Trunk Club, the Chicago-based retailer, mixes the best elements of e-commerce and personal shopping to serve more than 200,000 customers. The company, which was acquired by Nordstrom in 2014, has revolutionized personal shopping by enabling people to share clothing preferences via a mobile app or its website and then connecting them with a personal stylist.
To keep up with a growing customer base, Trunk Club used Segment to unify their data across the diverse toolsets each team uses, giving the analytics team more time to run powerful new models and analyses.
Trunk Club employs more than 500 stylists who build special relationships with their customers, taking inventory of their personal tastes, preferences and measurements. Stylists peruse the Trunk Club inventory with help from a machine-learning-powered recommendation engine and recommend items for their customers. Customers receive a trunk full of items and pay for whatever items they keep. Communication between stylists and clients takes place by phone, by email, and through the Trunk Club app.
The company was using a small number of software applications to review its data, but it didn’t have a consistent strategy to take advantage of the enormous trove of data generated by shopping and purchase behaviors, which could contribute insight for building personal clothing catalogues.
"As our inventory grew, we had hundreds of thousands of products that stylists could shop on behalf of their members," said Jason Block, one of Trunk Club’s senior front-end developers. "We wanted to be able to create programs to better manage the shopping process, like organizing a product catalogue that could recommend a set of clothes for particular members given their purchase history and sizes, depending on what’s in-stock. But that data wasn’t available to us."
We had some basic tools that allowed us to do rudimentary tracking of pages and we could raise some metrics to get bits of data for specific features. But on the whole, there wasn’t a useful data warehouse.
To track shopping and purchase behaviors, which could contribute insight for building personal clothing catalogues, Trunk Club needed to develop a customer data collection strategy.
The company was using a small number of software applications to review its data, including Kissmetrics for tracking a limited number of events, Bright Tag to track marketing events, and Google Analytics to collect pageviews. "But there was no consistency in how the events were captured, where they went, or whether our business intelligence team could do anything with them," Block said. "We had no direction or strategy when it came to client-side event tracking."
In addition, Block’s team couldn’t leverage all the data in its warehouse to develop new features based on Trunk Club’s stylists’ behaviors.
"We really just didn’t have any great insight on the whole universe of activity when it came to our web and mobile clients," Block said. "We had some basic tools that allowed us to do rudimentary tracking of pages and we could raise some metrics to get bits of data for specific features that we’ve implemented.
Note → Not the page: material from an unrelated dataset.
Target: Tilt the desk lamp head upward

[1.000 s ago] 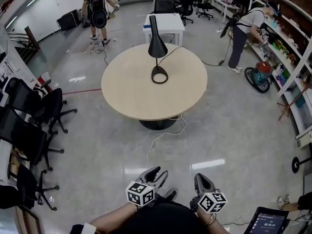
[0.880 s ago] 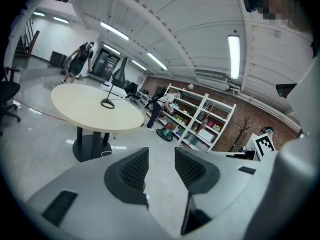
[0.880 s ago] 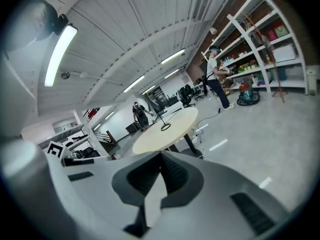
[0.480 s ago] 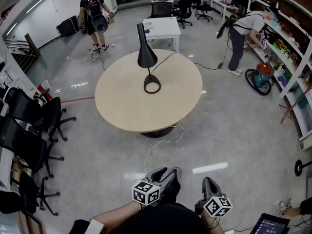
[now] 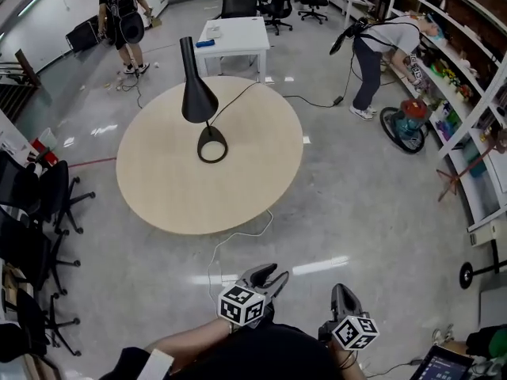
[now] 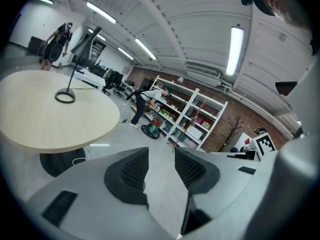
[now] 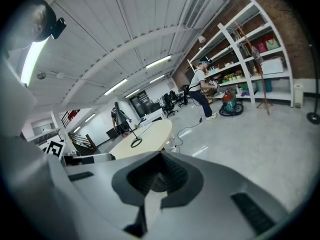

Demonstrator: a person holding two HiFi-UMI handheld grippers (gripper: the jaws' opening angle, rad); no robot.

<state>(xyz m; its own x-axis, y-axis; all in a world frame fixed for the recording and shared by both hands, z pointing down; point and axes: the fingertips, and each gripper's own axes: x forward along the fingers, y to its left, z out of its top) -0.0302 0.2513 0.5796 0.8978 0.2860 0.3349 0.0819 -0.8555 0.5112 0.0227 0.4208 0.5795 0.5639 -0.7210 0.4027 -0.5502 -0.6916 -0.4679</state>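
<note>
The lamp (image 5: 190, 63) stood on the surface (image 5: 170, 196), far ahead. Left claw (image 5: 267, 275) was apart and empty; right claw (image 5: 342, 294) was together. Best practice was to close in, steady the base (image 5: 211, 144), then raise the head (image 5: 198, 104) slowly

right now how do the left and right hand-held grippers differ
The left hand-held gripper has its jaws apart; the right hand-held gripper has them shut. The left one looks past the round table toward the shelves; the right one looks almost straight at that table. Both are empty and over the floor, short of the table and its desk lamp.
</note>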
But on the whole, there wasn’t a useful data warehouse."
Segment allows Trunk Club to track customer behavior across their mobile app and website. Routing that data to multiple tools that different teams rely on, Trunk Club turns that data into recommendations stylists use to select the right items for each individual customer.
Block’s team tried Segment and found that through its API, they could track data once across their mobile app and website, and easily route that data to multiple tools their entire team needed. Segment also loads all of the company’s customer data into Amazon Redshift, giving analysts and developers access to a single repository of all the company’s data with zero additional work. "The idea of creating a consistent developer experience for tracking data resonated with us," Block said. "There was nothing else like it."
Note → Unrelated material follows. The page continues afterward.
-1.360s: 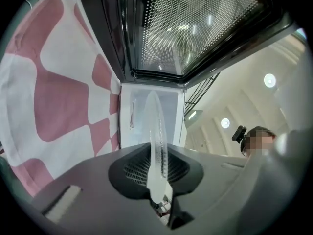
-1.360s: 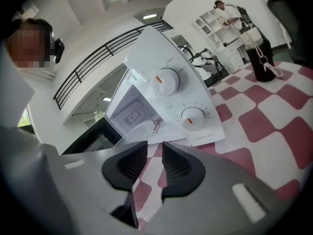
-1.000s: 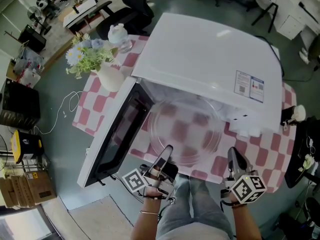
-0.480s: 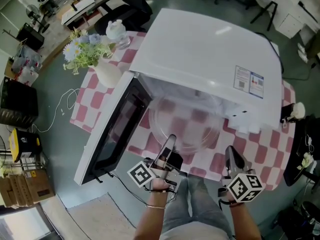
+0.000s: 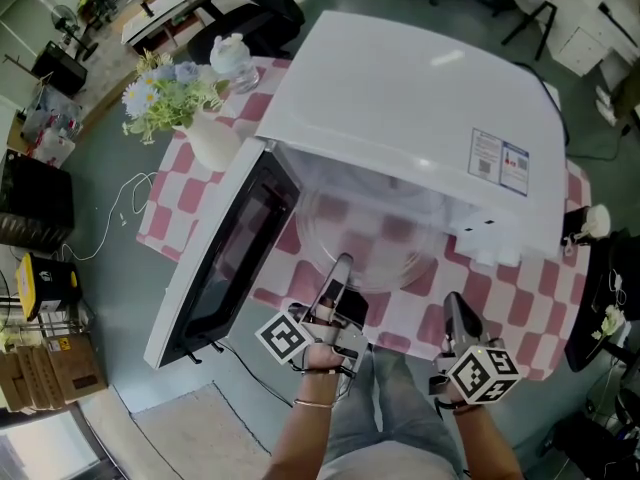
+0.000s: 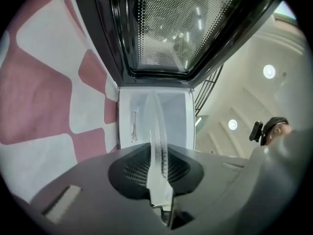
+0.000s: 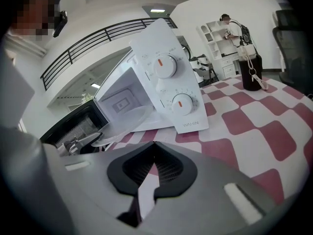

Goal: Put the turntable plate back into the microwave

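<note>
Open-plan office or lab space: black office chairs, white shelving unit, railed mezzanine, cardboard boxes, grey floor.

The microwave opens toward the near edge of the worktop. The glass turntable plate, pinched at its rim by the left tool, fills most of that opening. The open door juts past the worktop's left edge and walls off that side. On the right, the control panel closes the front. The checked cloth before it lies free, with only the right tool, jaws together, above it. A flower vase crowds the far left corner, and a dark cup stands near the right edge.
</note>
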`<state>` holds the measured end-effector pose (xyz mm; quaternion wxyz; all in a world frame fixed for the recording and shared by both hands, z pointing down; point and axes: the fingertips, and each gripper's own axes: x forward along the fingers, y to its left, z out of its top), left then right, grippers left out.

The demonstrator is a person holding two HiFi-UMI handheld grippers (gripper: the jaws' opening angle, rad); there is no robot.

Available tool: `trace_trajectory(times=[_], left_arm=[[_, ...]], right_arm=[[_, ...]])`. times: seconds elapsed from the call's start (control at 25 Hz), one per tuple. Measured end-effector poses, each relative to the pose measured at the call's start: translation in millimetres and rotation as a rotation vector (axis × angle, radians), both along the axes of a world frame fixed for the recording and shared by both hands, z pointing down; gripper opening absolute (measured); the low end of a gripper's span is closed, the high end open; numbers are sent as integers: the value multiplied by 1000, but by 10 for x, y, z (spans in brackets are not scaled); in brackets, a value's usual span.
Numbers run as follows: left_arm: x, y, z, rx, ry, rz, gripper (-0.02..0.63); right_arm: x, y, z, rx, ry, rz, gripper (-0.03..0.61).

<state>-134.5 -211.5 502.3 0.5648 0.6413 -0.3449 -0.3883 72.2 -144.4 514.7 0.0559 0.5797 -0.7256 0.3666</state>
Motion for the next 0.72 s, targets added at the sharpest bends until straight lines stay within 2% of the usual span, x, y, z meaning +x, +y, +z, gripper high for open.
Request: trace_trajectory(times=[0.36, 0.72], left_arm=[[78, -191, -49, 14, 14, -2, 40], [148, -424, -24, -10, -1, -7, 40]], right_arm=[[38, -29, 49, -29, -44, 15, 11], [155, -49, 85, -39, -44, 33, 11]])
The idea of creating a consistent developer experience resonated with us. There was nothing else like it.
Segment allows Trunk Club to track customer behavior and turn that into data-driven recommendations the stylists use select the right items for each individual customer.
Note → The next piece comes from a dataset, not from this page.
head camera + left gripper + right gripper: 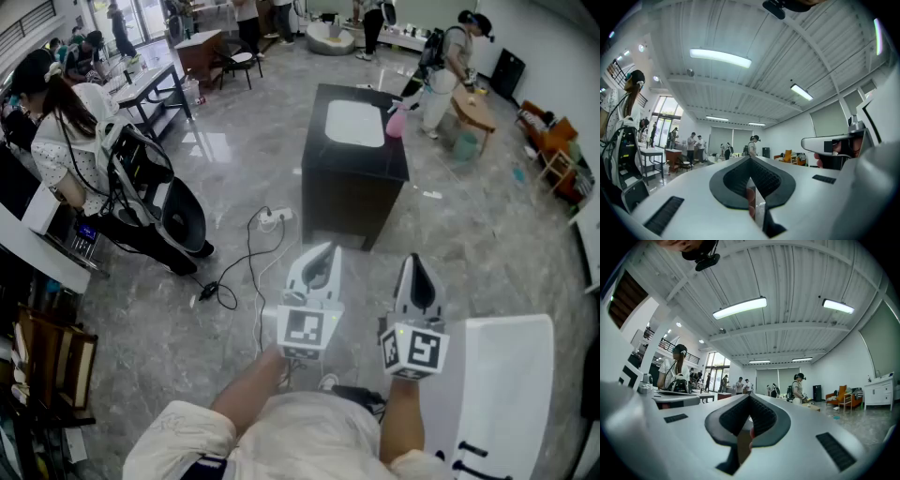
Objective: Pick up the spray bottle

"For example, we can a track a stylist-customer relationship so we can see what the stylist adds to the member’s trunk, and whether the member keeps those items," Block said. "All of that data is augmented by the events that we were capturing through Segment."
Segment has enabled Trunk Club to access data, answer questions, and make faster changes than ever before.
"Segment’s interface has allowed non-technical people to adjust our integration configurations without the need for any developers," Block said. "Almost 100 people, including product managers, engineers, and people working in business intelligence, design, finance and marketing are making decisions with data collected by Segment."
Trunk Club analysts and developers now use data to develop compelling new shopping features, Block explained.
"If we have an engineer working on a program, they can get the data they need from the data warehouse immediately," Block said. "Or if a product manager wants information about when customers usually press a particular button on the website for a particular service, the engineers can easily get that information so that changes can be made if necessary."
Segment has had a tremendous impact on the way we plan our business.
"Segment has had a tremendous impact on the way we plan our business," Block said. "It improves our workflow because it standardizes how we give information to our stylists and how we train them, how we structure teams, and how we set expectations for billing. We’ve become much more thoughtful about our processes. We can continue to adjust to the customers’ needs by seeing what they are doing on our sites. Segment has significantly affected and improved Trunk Club as a service."